Dropbox is sending emails to nearly all of its customers, asking them to reset their passwords after it was revealed that more than 50 million hacked Dropbox credentials were circulated on the Internet. According to Motherboard, this password leak is linked to the Dropbox breach that happened almost four years ago – even though the news at that time stated that only the email addresses were stolen.

If you are concerned, and want to know if you were a victim or not, then visit the link here, enter your email address and wait for the results. The website Have I Been Pwned, runs your email across various databases from many respected security companies, nationwide. The website is maintained by the developer, Troy Hunter, who is also the website security specialist and an MVP at Microsoft. Hunter is also the person to have performed the analysis on Dropbox passwords and confirmed their authenticity.

However, the stolen usernames and passwords that are lurking around the Internet are ‘hashed’, meaning they’re protected via encryption, and can only be cracked using the right tools. In short, those hashed passwords are useless and can’t be used for logins. However, if you update your passwords, these hashed passwords (which are crackable) will become useless.

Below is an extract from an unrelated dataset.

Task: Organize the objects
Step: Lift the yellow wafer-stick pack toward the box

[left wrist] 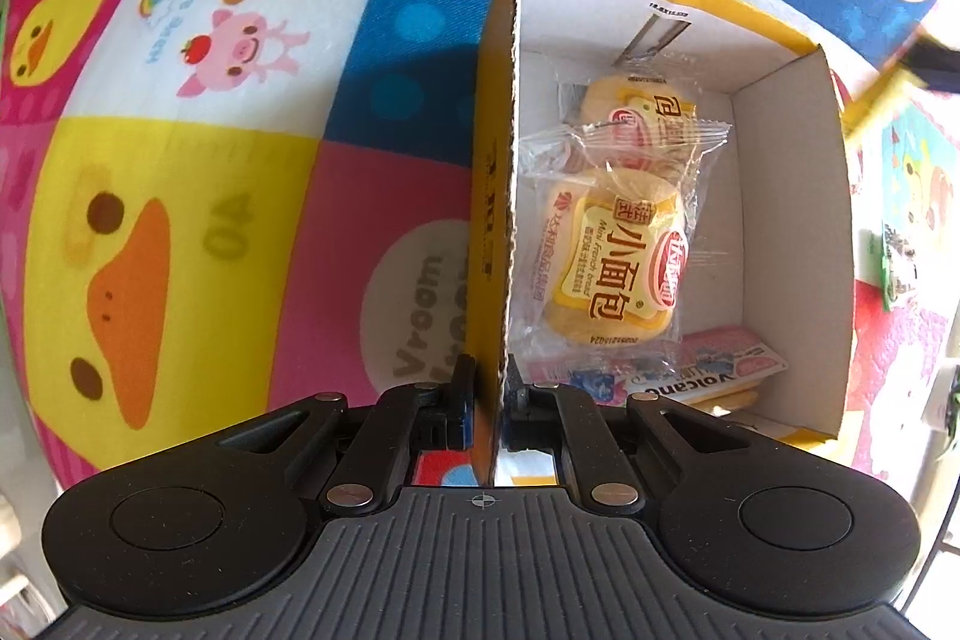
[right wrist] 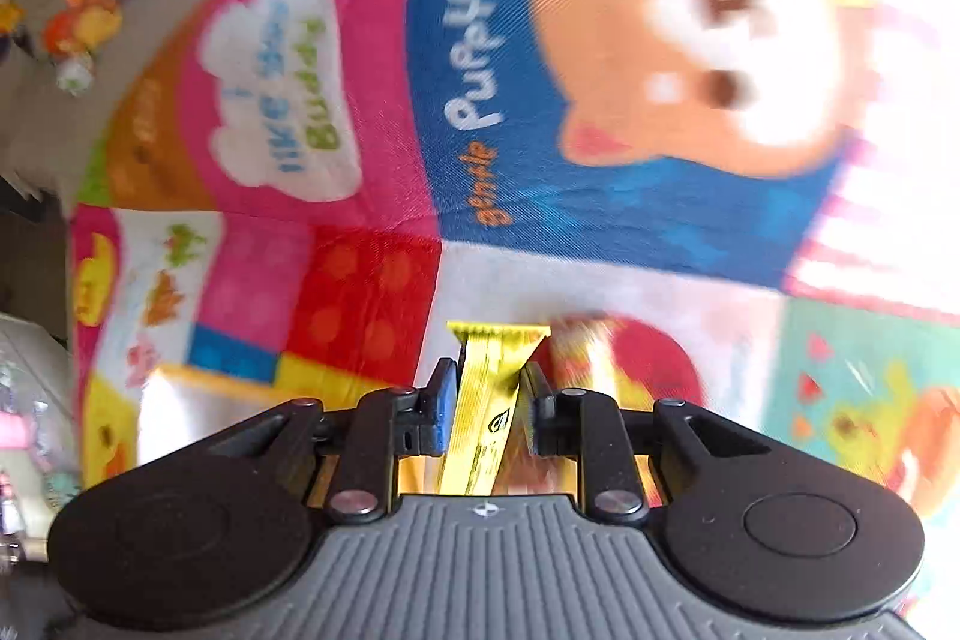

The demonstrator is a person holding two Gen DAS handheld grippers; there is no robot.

Hashing data or passwords is the numerical function that allows characters, such as separate words, to be turned into a series of jumbled characters and numbers. So, a small set of letters, such as your password, can result in a big jumbled string of a words consisting many numbers and alphabets. It is only a one-way process – much like adding sugar to your coffee or tea – it can’t be undone.

For security researchers or hackers, free tools available online can be used to un-hashg or match the hashed terms from the hashed passwords, which ultimately will be used to unencrypt the passwords used to access the Dropbox. Since the email addresses were also provided, the hacker can easily mix and match them for entering the Dropbox; with one such case being the LinkedIn hack.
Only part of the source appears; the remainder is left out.